_WHAT IS EXPECTED:_ Exactly the lines from the beginning of the listing below through the line that contains "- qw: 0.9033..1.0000" should be transcribed, and pictures must stay out.
BEGIN SOURCE MATERIAL
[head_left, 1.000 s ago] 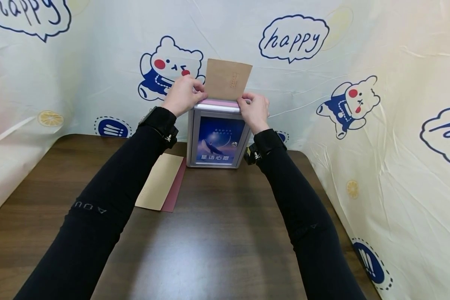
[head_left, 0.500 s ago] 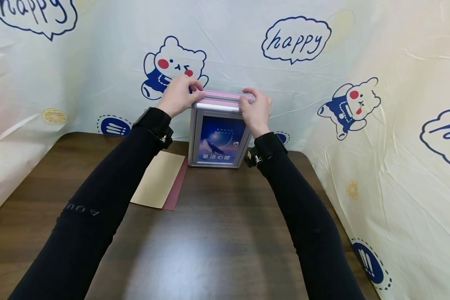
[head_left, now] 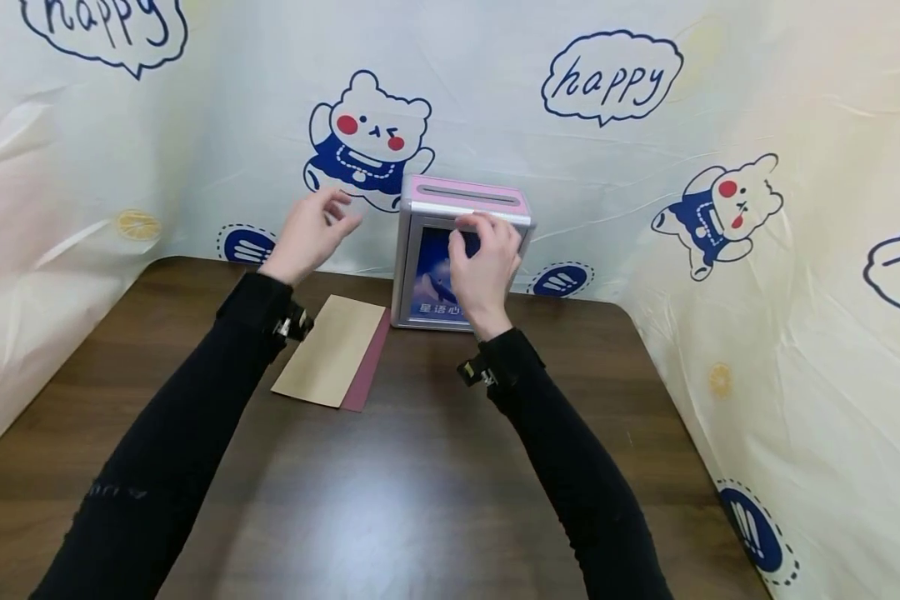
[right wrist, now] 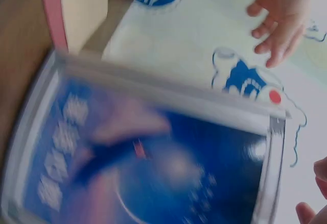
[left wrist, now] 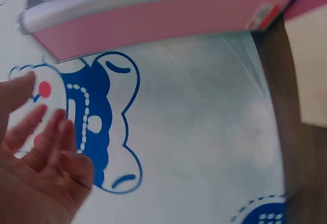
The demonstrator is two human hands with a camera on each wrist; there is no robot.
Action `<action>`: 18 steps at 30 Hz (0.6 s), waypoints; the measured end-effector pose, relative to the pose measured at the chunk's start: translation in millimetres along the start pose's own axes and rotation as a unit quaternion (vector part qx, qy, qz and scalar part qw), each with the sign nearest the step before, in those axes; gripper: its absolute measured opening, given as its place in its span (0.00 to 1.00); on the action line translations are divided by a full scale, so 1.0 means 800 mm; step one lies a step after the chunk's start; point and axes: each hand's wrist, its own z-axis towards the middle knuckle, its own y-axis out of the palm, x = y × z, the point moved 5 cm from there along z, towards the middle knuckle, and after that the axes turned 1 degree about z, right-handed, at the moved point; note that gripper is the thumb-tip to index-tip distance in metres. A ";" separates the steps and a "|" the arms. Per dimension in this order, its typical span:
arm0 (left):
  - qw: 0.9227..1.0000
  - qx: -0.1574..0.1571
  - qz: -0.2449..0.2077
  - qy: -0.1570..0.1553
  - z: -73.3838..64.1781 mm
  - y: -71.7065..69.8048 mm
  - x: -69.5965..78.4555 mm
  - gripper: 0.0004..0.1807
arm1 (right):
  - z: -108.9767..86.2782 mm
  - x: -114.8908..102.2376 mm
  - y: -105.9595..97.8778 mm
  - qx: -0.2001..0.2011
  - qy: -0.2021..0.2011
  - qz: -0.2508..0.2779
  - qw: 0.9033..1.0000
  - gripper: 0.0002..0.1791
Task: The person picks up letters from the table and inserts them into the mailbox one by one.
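A silver-framed slotted box (head_left: 429, 267), like a suggestion box, stands upright at the back of the table with a pink top and a blue picture on its front. My right hand (head_left: 486, 267) hovers in front of the box, fingers loosely bent and holding nothing. To the box's left my left hand (head_left: 311, 236) hangs in the air, loosely spread, with nothing in it. Below that hand lie a cream envelope (head_left: 332, 350) and, partly covered by it, a dark pink envelope (head_left: 367, 367). The left wrist view shows the box's pink side (left wrist: 153, 22), apart from the left fingers.
A brown wooden table (head_left: 390, 483) carries everything. Behind and beside it hangs a pale cloth (head_left: 487, 75) printed with bears and "happy" bubbles, close behind the box.
A brown envelope standing in the box's slot went down out of sight. Both hands then came off the box top, the left moving left, the right down in front. The view shifted slightly.
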 end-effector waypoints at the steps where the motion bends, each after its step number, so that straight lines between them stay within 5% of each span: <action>1: 1.000 -0.002 0.001 -0.012 -0.011 0.000 -0.010 0.25 | -0.008 0.001 0.004 -0.006 0.007 0.013 1.000 0.09; 10: 0.988 -0.056 0.089 -0.116 -0.101 0.014 -0.097 0.32 | -0.074 0.022 0.041 -0.033 0.102 0.123 0.987 0.10; 18: 0.976 -0.070 0.139 -0.152 -0.154 0.029 -0.127 0.29 | -0.123 0.029 0.084 -0.145 0.186 0.243 0.941 0.08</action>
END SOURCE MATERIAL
_SOLUTION:_
[head_left, 1.000 s ago] 
[head_left, 0.500 s ago] 
[head_left, now] 
[right wrist, now] 
[left wrist, now] 
The demonstrator is two human hands with a camera on each wrist; there is no robot.
Action `<action>`: 18 steps at 30 Hz (0.6 s), waypoints; the measured end-effector pose, relative to the pose measured at the chunk's start: translation in millimetres along the start pose's own axes and rotation as a unit quaternion (vector part qx, qy, qz and scalar part qw), each with the sign nearest the step before, in those axes; gripper: its absolute measured opening, given as its place in its span (0.00 to 1.00); on the action line translations are divided by a full scale, so 1.0 means 800 mm; step one lies a step after the chunk's start; point and axes: each hand's wrist, its own z-axis towards the middle knuckle, its own y-axis out of the palm, x = y × z, the point moved 5 cm from there along z, towards the middle knuckle, and after that the axes turned 1 degree about z, right-handed, at the moved point; note that gripper is the thumb-tip to index-tip distance in metres. A ";" separates the steps and a "|" the arms. Per dimension in this order, its typical span:
arm0 (left):
  - qw: 0.9227..1.0000
  - qx: -0.1574..0.1571
  - qz: -0.2449..0.2077
  - qy: -0.1570..0.1553
  - z: -73.3838..64.1781 mm
  - y: -71.7065..69.8048 mm
  - x: -69.5965..78.4555 mm
  - gripper: 0.0004..0.1807
arm1 (right):
  - z: -108.9767..86.2782 mm
  - x: -114.8908..102.2376 mm
  - y: -105.9595..97.8778 mm
  - qx: -0.2001..0.2011
  - qy: -0.2021..0.2011
  - qz: -0.2508..0.2779
  - qw: 0.9033..1.0000

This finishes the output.